=== Exercise directions ===
List each line of the data in which the string "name" appears.

-- Opening Marker --

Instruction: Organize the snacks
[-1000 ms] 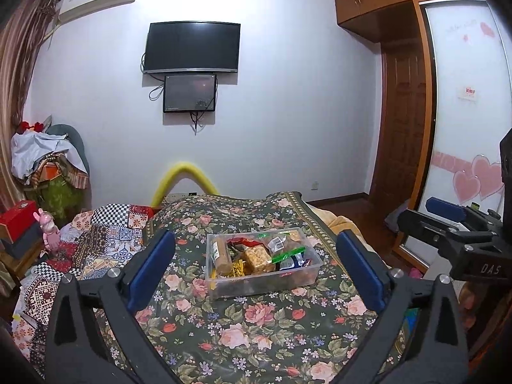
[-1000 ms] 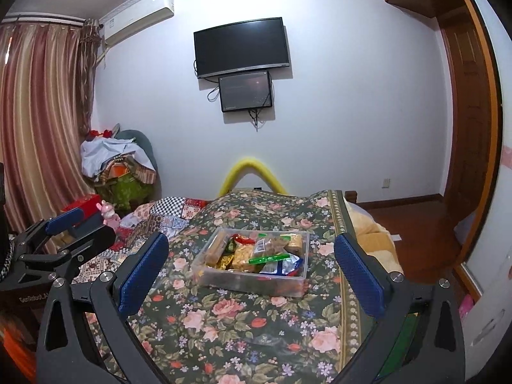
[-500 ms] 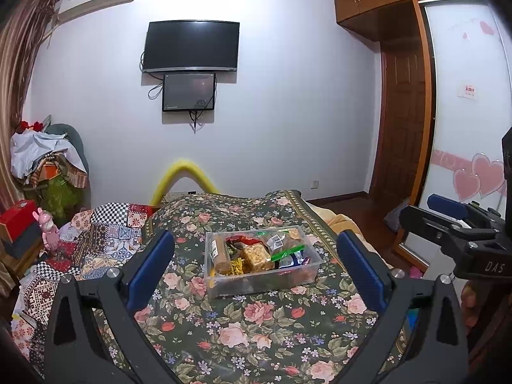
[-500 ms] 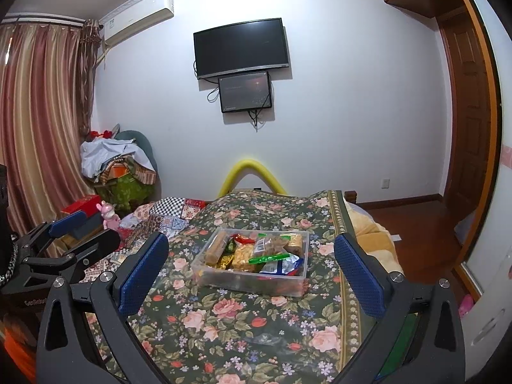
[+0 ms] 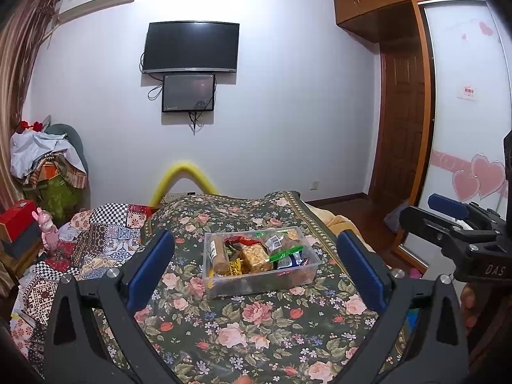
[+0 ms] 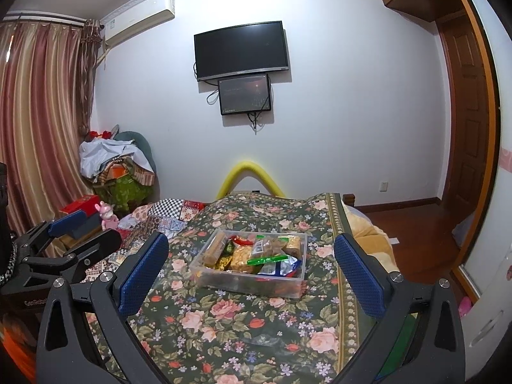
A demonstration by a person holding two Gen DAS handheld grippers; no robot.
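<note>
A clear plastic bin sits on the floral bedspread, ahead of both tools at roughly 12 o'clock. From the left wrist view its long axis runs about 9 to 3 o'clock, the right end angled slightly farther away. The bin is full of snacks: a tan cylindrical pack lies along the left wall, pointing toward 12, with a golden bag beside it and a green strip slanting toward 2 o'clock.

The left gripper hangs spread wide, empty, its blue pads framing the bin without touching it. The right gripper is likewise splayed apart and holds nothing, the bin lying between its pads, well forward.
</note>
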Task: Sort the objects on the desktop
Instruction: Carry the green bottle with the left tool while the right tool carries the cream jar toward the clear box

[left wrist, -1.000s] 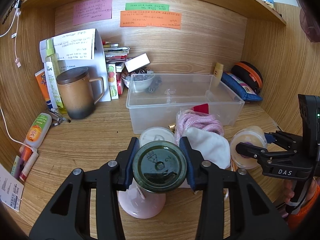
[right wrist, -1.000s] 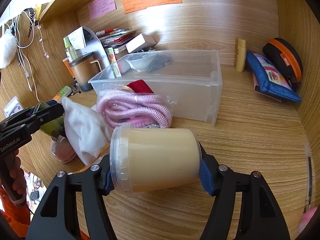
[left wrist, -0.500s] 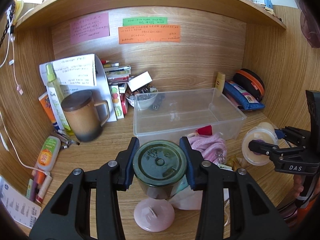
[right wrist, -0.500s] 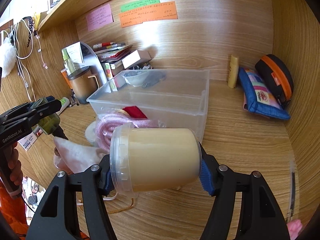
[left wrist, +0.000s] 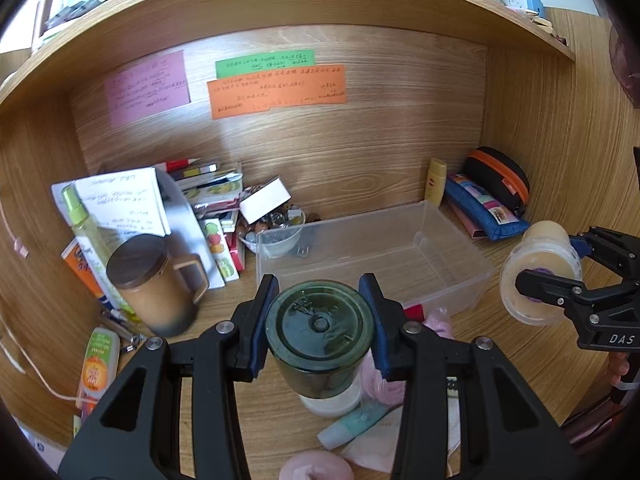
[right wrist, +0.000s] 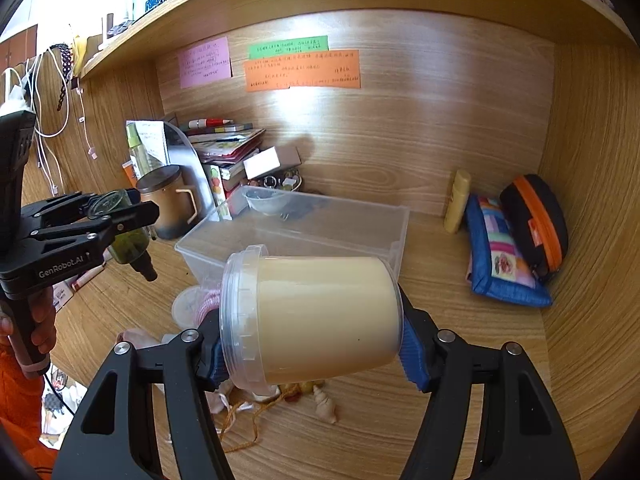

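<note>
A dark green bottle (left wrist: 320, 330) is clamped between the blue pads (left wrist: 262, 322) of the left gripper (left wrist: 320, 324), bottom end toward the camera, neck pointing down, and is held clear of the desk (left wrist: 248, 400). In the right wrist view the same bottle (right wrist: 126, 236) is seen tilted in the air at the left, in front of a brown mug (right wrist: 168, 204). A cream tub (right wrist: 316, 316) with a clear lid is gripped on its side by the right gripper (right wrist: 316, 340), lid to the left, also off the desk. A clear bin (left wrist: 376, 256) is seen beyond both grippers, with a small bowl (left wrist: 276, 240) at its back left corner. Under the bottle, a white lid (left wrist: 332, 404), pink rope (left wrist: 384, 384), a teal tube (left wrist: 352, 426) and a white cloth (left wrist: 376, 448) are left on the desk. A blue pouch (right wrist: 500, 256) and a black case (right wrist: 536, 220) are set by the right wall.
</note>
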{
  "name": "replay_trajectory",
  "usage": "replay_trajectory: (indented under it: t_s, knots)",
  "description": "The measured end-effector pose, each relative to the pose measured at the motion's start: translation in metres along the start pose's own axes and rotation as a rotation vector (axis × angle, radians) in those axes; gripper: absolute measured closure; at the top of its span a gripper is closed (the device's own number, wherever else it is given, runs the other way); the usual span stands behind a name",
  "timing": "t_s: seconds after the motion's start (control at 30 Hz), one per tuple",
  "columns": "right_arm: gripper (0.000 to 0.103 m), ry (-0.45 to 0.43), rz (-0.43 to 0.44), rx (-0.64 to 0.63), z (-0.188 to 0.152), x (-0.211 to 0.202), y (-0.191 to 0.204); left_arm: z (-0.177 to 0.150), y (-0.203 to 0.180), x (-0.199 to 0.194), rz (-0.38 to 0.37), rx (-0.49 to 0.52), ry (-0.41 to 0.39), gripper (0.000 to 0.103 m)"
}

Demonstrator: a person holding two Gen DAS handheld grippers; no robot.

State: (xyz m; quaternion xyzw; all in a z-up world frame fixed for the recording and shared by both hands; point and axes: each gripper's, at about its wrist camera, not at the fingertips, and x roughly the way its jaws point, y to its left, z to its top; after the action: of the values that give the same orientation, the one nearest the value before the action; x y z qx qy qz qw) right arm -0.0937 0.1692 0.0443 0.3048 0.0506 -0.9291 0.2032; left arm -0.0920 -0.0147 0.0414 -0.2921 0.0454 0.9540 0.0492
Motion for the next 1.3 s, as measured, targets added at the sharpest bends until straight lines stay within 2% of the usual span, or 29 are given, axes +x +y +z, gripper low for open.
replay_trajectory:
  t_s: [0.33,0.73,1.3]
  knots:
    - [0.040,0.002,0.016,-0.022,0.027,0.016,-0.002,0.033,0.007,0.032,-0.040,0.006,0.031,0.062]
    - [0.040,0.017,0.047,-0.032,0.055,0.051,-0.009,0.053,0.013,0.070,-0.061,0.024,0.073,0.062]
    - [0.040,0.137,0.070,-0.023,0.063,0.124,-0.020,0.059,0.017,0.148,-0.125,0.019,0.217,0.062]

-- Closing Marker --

=== Task result ===
  "name": "replay_trajectory",
  "description": "The measured end-effector pose, each relative to the pose measured at the motion's start: translation in metres along the start pose's own axes and rotation as a rotation vector (axis × angle, radians) in those axes; gripper: absolute measured closure; at the top of its span a gripper is closed (the device's own number, wherever else it is given, runs the other way); the usual span stands behind a name",

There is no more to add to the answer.